Si les marchés misent certainement sur un scénario optimiste, la logique suggère que de nombreux défis se profilent à l'horizon.
Il y a encore beaucoup d'argent qui circule dans l'économie à la suite des nombreuses mesures de relance. Il en va de même pour le projet de loi sur les dépenses d'infrastructure et l'augmentation des prestations de sécurité sociale et d'aide sociale. L'impact des taux plus élevés sur l'activité économique peut être retardé, mais pas éliminé.

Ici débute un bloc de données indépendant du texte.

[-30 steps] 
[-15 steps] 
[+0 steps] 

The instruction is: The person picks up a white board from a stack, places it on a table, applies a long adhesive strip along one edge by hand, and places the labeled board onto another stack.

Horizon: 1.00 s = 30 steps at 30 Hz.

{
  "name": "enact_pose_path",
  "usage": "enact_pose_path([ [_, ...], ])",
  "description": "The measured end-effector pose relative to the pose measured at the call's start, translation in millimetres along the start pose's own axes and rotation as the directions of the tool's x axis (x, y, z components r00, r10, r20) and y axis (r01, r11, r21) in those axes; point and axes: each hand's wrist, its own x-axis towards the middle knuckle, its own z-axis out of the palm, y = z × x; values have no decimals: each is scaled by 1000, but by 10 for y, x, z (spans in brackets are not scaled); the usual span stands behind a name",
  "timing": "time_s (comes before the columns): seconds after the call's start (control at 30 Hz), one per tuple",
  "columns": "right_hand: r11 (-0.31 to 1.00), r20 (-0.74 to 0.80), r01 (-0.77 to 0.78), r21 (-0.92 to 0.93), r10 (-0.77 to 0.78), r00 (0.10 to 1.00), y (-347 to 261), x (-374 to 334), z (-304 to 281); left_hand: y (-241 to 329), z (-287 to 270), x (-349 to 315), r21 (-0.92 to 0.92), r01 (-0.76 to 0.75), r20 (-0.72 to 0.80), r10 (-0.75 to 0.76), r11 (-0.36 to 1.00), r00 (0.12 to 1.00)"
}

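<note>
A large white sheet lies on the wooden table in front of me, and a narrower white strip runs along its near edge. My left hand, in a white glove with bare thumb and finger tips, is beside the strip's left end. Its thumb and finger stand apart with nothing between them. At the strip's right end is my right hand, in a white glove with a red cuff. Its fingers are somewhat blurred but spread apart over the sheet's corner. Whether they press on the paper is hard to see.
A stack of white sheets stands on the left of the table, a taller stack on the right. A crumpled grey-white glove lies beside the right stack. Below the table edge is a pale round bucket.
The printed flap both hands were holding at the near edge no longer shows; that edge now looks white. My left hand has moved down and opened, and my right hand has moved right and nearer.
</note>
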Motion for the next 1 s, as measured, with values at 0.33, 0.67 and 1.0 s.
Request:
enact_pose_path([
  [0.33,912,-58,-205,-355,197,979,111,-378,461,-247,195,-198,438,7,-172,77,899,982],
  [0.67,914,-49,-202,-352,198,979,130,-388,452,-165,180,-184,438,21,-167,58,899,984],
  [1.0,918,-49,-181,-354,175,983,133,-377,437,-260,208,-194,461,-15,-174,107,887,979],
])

Comme l'a fait remarquer Jerome Powell la semaine dernière devant la commission des finances du Sénat :
"L'inflation s'est quelque peu ralentie depuis le milieu de l'année dernière, mais reste bien supérieure à l'objectif à long terme du FOMC de 2 %... Cela dit, il y a peu de signes de désinflation jusqu'à présent dans la catégorie des services de base, à l'exclusion du logement, qui représente plus de la moitié des dépenses de consommation de base.
Si l'ensemble des données devait indiquer qu'un resserrement plus rapide est justifié, nous serions prêts à augmenter le rythme des hausses de taux... Le passé nous met fortement en garde contre un assouplissement prématuré de la politique. Nous maintiendrons le cap jusqu'à ce que le travail soit fait".
Cela n'indique certainement pas qu'un changement de cap est imminent. Cela nous amène à la question à laquelle tout investisseur doit répondre.
Comment le consensus peut-il se concrétiser avec des taux d'intérêt plus élevés, moins de liquidités monétaires et une croissance économique plus lente ?
Je ne connais pas la réponse. Toutefois, il y a peu de chances que le résultat soit aussi positif que Wall Street le prévoit.